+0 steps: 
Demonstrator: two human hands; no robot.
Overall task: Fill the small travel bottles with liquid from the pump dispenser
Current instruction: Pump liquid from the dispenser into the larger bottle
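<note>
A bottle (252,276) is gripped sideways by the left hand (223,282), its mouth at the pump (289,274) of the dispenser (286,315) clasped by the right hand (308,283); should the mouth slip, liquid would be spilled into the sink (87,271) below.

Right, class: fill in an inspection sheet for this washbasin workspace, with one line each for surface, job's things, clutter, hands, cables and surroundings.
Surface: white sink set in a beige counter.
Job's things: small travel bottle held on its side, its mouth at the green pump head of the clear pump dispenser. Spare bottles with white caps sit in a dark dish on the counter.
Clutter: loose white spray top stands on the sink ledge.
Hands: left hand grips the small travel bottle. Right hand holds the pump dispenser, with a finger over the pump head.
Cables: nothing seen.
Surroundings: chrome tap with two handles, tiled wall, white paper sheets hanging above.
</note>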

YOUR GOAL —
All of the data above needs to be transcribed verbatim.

ANSWER BELOW —
+0 steps: 
Demonstrator: two human hands; no robot.
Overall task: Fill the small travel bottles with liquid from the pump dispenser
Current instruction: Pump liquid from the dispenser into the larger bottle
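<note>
A bottle (252,276) is gripped sideways by the left hand (223,282), its mouth at the pump (289,274) of the dispenser (286,315) clasped by the right hand (308,283); should the mouth slip, liquid would be spilled into the sink (87,271) below.

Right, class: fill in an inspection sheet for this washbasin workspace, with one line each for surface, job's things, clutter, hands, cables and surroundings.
Surface: white sink set in a beige counter.
Job's things: small travel bottle held on its side, its mouth at the green pump head of the clear pump dispenser. Spare bottles with white caps sit in a dark dish on the counter.
Clutter: loose white spray top stands on the sink ledge.
Hands: left hand grips the small travel bottle. Right hand holds the pump dispenser, with a finger over the pump head.
Cables: nothing seen.
Surroundings: chrome tap with two handles, tiled wall, white paper sheets hanging above.
</note>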

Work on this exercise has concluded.